小寺 いろいろな人が関わっているのですが、最初は自然な感じでカーソルを動かすことができなかったんです。結果として、いろいろなところに原因があったのですが、米マイクロソフト本社のデビットいう、Kinectのルーチンを作っている人に来てもらって、いっしょに調整しました。

――あら、わざわざ?

内田 まだ、Kinect本体自体の出ていない段階から開発を開始したので、やはりそう簡単にはいかなかったですね。

小寺 気持よくカメラが動いてカーソルも動くというのは微妙な感覚の問題なので、「こう動かすためには、どうプログラムを組めばいいんだ?」というところから、最初は試行錯誤しました。Kinectには、いちばん正しいデータを取得するには「こういう作りかたが必要」というノウハウやテクニックがいっぱいあって、それをデビットに教えてもらった感じです。たとえば、カーソルが画面端で止まったら気持ちよくないとか。そんなときは、カーソルが1回振り切れたときは一旦画面の外に出してやるといいんだとか……。細かいところなのですが、印象がぜんぜん変わるんです。

――ちょっとしたところが快適さにつながる?

小寺 まさにそうなんです! その積み重ねです。細かいところを積み重ねて気持よい操作性を作り上げるというのは、『エデン』全体に言えることですね。まあ、実際の数字と感覚的なものも違うんですよね。実際に動かしてみると、数値を見るよりも、自分の感覚を信じるほうが正しいこともあるし。

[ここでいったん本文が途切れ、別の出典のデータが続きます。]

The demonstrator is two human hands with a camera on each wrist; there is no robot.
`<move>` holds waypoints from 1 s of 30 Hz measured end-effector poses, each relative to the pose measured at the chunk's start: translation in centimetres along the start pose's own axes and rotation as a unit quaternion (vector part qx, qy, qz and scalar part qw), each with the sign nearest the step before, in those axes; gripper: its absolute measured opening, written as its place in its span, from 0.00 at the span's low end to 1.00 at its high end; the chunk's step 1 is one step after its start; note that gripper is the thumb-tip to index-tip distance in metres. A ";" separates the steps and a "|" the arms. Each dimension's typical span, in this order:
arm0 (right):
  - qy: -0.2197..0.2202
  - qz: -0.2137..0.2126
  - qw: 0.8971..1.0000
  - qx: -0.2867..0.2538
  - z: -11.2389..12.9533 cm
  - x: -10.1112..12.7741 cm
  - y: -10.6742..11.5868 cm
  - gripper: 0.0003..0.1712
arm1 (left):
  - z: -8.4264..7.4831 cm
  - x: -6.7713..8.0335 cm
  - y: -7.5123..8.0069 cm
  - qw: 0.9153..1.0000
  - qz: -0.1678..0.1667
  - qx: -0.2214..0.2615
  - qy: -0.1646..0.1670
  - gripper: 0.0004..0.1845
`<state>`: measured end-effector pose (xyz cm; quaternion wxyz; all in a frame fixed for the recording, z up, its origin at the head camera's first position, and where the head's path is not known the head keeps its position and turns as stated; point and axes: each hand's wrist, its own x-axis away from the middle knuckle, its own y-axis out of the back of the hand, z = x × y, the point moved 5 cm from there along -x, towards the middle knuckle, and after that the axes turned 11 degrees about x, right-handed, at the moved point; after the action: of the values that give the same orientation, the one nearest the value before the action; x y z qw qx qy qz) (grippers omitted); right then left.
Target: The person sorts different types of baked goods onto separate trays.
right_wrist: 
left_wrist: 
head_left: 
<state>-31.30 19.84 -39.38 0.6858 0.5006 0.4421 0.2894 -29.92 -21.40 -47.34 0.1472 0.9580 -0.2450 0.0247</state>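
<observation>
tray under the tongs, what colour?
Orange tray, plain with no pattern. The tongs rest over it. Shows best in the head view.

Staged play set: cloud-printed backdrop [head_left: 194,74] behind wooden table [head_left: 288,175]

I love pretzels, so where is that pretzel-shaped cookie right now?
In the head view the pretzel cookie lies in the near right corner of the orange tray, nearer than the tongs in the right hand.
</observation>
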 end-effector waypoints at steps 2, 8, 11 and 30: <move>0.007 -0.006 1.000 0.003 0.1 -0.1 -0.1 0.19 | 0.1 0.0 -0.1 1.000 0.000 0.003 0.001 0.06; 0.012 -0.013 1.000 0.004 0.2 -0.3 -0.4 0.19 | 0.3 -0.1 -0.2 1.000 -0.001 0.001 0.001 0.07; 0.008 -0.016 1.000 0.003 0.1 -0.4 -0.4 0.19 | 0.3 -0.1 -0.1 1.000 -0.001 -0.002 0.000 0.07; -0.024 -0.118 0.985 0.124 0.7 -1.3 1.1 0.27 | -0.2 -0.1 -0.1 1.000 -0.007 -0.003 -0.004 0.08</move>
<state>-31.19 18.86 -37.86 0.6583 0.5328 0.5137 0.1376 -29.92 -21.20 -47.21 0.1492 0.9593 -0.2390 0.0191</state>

――そのへんの気持ちよさを決めるのは、やはり最終的にはプログラマーのセンスなんですかねえ……。最終的には、Kinectもコントローラーに負けず劣らず快適な操作感覚になった?

小寺 なりましたね。

――最後に、ファミ通.comの読者にメッセージをお願いします。

小寺 買って、ぜひプレイしてください。

――プログラムの真髄が詰まっている?

小寺 そこまでは言えませんが(笑)。

内田 『エデン』は、ほかでは見たことのないゲームになったと思います。Kinectや3D立体視などが楽しめる環境が整えられる余裕があったら、ぜひ試してみてください。新しいことに取り組んでいるので、いままでにない体験ができると思います。1度手に取って遊んでみてほしいです。

■キューエンタテインメント歴
8年

■これまでに手がけたおもな作品
『Rez』
『ルミネス』 発案/制作
『Child of Eden(チャイルド オブ エデン)』

■座右の銘
素心深考

■特技
目押し

■趣味
ギャンブルw

■好きなゲーム
ドルアーガの塔
ドラクエ
MTG

■水口さんにひと言!
「長かったですね。
また機会があれば一緒にやりましょう。」

■キューエンタテインメント歴
5年

■これまでに手がけたおもな作品
『Child of Eden(チャイルド オブ エデン)』
『メテオスウォーズ』
『メテオスオンライン』

■座右の銘
命を懸けて心を込めて作る

■特技
卓球

■趣味
映画鑑賞、ランニング

■好きなゲーム
斑鳩
レイストーム
シルフィード(メガCD版)
DEPTH

■水口さんにひと言!
「本当に幸せなプロジェクトでした。